WHAT TO WORK ON >>
Take the data below and copy exactly the lines starting at the one with "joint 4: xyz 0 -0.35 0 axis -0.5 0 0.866" and finishing at the one with "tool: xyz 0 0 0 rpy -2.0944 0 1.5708", both included.

INFORMATION SUPPLIED >>
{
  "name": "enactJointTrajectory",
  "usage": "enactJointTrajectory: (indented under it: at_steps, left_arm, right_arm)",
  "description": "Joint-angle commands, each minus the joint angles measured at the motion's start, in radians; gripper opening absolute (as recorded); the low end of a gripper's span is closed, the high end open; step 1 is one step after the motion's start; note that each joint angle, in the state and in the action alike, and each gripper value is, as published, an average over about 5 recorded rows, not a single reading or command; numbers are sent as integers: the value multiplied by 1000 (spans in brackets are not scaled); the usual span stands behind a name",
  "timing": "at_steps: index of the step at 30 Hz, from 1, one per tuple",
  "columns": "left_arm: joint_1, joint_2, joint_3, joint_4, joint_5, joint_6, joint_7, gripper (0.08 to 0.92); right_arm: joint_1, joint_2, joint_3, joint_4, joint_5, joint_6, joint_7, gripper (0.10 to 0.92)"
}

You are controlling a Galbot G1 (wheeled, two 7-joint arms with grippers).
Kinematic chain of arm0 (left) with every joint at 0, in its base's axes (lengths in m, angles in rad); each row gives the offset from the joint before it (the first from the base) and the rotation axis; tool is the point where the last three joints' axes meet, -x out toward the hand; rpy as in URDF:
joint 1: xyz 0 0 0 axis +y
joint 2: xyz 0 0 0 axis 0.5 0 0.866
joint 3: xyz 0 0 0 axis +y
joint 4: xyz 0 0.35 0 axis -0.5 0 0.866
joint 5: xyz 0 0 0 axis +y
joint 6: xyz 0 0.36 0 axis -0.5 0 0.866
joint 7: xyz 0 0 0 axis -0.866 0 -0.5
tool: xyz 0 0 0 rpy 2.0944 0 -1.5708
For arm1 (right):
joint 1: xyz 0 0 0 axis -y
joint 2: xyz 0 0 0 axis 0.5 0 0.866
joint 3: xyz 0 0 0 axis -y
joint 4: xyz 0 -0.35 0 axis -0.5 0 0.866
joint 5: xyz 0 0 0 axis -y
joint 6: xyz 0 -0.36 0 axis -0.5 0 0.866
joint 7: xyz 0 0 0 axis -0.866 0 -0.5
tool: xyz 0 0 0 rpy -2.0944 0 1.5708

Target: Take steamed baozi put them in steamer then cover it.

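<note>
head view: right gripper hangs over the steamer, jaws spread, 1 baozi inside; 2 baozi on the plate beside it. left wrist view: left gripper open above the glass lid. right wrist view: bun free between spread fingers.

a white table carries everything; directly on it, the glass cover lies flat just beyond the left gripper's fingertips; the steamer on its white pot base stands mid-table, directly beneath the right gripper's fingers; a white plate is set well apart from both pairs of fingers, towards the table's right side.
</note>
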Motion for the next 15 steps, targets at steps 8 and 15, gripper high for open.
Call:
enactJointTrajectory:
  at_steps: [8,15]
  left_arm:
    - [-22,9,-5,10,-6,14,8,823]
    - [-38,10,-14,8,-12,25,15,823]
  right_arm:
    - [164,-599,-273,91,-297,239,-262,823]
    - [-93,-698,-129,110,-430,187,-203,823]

WRITTEN ANSWER >>
joint 4: xyz 0 -0.35 0 axis -0.5 0 0.866
joint 5: xyz 0 0 0 axis -y
joint 6: xyz 0 -0.36 0 axis -0.5 0 0.866
joint 7: xyz 0 0 0 axis -0.866 0 -0.5
tool: xyz 0 0 0 rpy -2.0944 0 1.5708

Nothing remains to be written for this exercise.